なんだか自分のセンスが正しいと言われているような気がして。

 

かといって何に対して人々が喜ぶのかを考えてお菓子を選ぶようでは

自分がほんとうに食べたいと思うものが買えないので、そうなってしまうとそれは自分の胃袋にとって好ましくない。

食べものに対しては常に素直でありたい。

とにかく胃が欲するものを選びたい。

しかし、そう思って私が選んだお菓子は大抵の場合センスがないのである。

 

大人になってからも大勢で食べるためのお菓子をえらぶという機会は時々やってくる。

 

宅飲みかなにかで、お菓子も欲しいよね、ってなったとき。

「なんか適当にお菓子買ってこよう」

という話になり、コンビニに向かうと、結構、というかかなり迷う。

 

人々はどんなお菓子でテンションが上がるのか、よくわからない私には非常に悩ましい問題である。

こういうとき、小学生の頃からそういうセンスを磨いておけばよかったと後悔する。

私としてはウニせんとかがいいのだけど、

じゃがりこのほうが世間的に正しいのかしら。

と、また例によって異常に深~く考えてしまうのだ。

 

 

たまにテレビで、人気のお菓子総選挙なる番組をやっているけれど、

驚くほど私の好きなお菓子は順位に入ってはこない。

だいたい上位にいるのは、森永、グリコ、明治、湖池屋など、誰でもよく知るお菓子ブランドたちである。

当然、人気が高いのは頷ける。実際に美味しいし、私も好きだ。

 

しかしながら、何故か私は

「モンドセレクション金賞受賞」

という、金を出せば得られることで有名なこの称号がかかげられたお菓子を気に入る率が高い。

この味好きだな、と思うと不思議とこの賞を受賞している。

 

いちばん好きなお菓子はギンビスのアスパラガスというお菓子だ。

棒状のビスケットで、香ばしく焼かれたそれに黒ゴマがまぶしてある、シンプルながら風味がよく紅茶に合うお菓子である。

お茶受けに数本だされたりしたら、お、わかってるな、と思う。そんなこと、今までに一度もないけれど。

 

同じくギンビスのたべっこどうぶつも大好物。若干塩気のきいた素朴な味は甘いココアに合う。

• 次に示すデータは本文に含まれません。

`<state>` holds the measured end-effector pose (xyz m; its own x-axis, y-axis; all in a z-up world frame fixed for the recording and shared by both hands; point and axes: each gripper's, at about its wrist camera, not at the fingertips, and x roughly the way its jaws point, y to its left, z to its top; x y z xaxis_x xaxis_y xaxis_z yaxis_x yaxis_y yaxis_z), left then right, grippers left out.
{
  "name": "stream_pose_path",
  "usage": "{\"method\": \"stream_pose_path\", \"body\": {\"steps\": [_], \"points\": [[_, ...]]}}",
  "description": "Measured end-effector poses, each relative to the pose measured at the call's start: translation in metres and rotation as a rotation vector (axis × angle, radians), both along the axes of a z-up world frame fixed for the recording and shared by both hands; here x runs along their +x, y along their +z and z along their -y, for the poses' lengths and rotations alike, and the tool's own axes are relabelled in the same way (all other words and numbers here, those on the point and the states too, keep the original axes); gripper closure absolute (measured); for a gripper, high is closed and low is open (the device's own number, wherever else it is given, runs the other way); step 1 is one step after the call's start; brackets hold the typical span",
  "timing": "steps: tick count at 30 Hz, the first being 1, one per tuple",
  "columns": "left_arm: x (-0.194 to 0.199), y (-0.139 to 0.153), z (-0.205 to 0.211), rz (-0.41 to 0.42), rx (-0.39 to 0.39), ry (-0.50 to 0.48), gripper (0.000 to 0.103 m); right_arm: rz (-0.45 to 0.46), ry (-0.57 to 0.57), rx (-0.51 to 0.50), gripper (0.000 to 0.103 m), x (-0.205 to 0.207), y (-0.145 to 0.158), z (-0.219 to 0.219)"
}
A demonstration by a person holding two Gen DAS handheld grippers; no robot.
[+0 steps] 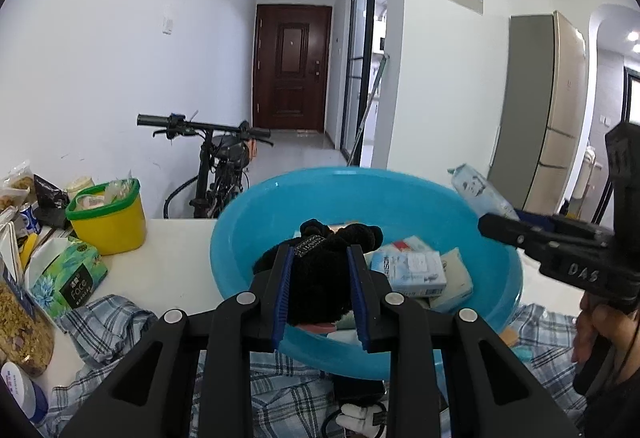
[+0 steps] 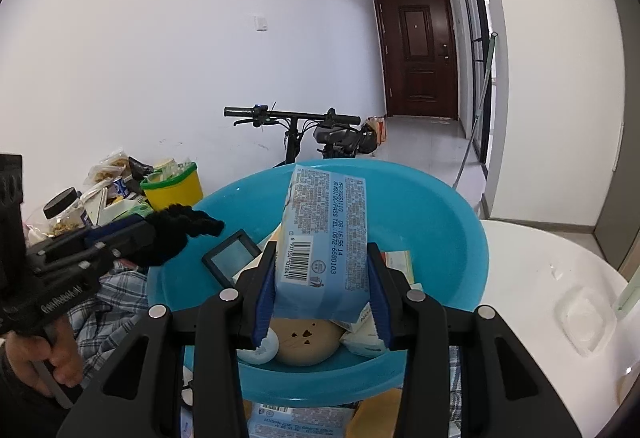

箱の中に書かれている優しすぎるヒントつきのなぞなぞや、

箱の裏の動物英単語表などのこどもを楽しませようとする涙ぐましい努力にも愛嬌がある。

 

ラムネ壜型の容器に入ったラムネ菓子も、

大好きすぎて一時期500ミリのペットボトルに入れ替えて持ち歩いていた。

食べ過ぎて一時期きらいになった。

 

あまりコンビニには売られていないが、ホワイトロリータとエリーゼもテンションがあがる。

おせんべいならぽたぽた焼きとか。

先述したうにせんとか。

 

ランキングにこそ載ってこないかもしれないし、みんな好きなお菓子といっても挙げてはこないかもしれないけれど、

これらのお菓子はふつうにうまい。

うまいけど、なんとなくおばあちゃんの家の棚にありそうなラインナップである。

 

 

結局、小学校の頃の遠足で、私のお菓子は誰ももらいたがらなかった。

あげる、と言っても、いらない、と言われた。

 

自分の好きなもの、ほんとうに食べたいおやつとして

甘納豆とカルパスを選んだ私は、

バス内でそれをひとり、ぽつぽつと食べるしかなかった。

 

(だから最近私は、宅のみをするときには必ず自作のお菓子を持っていくことにしている。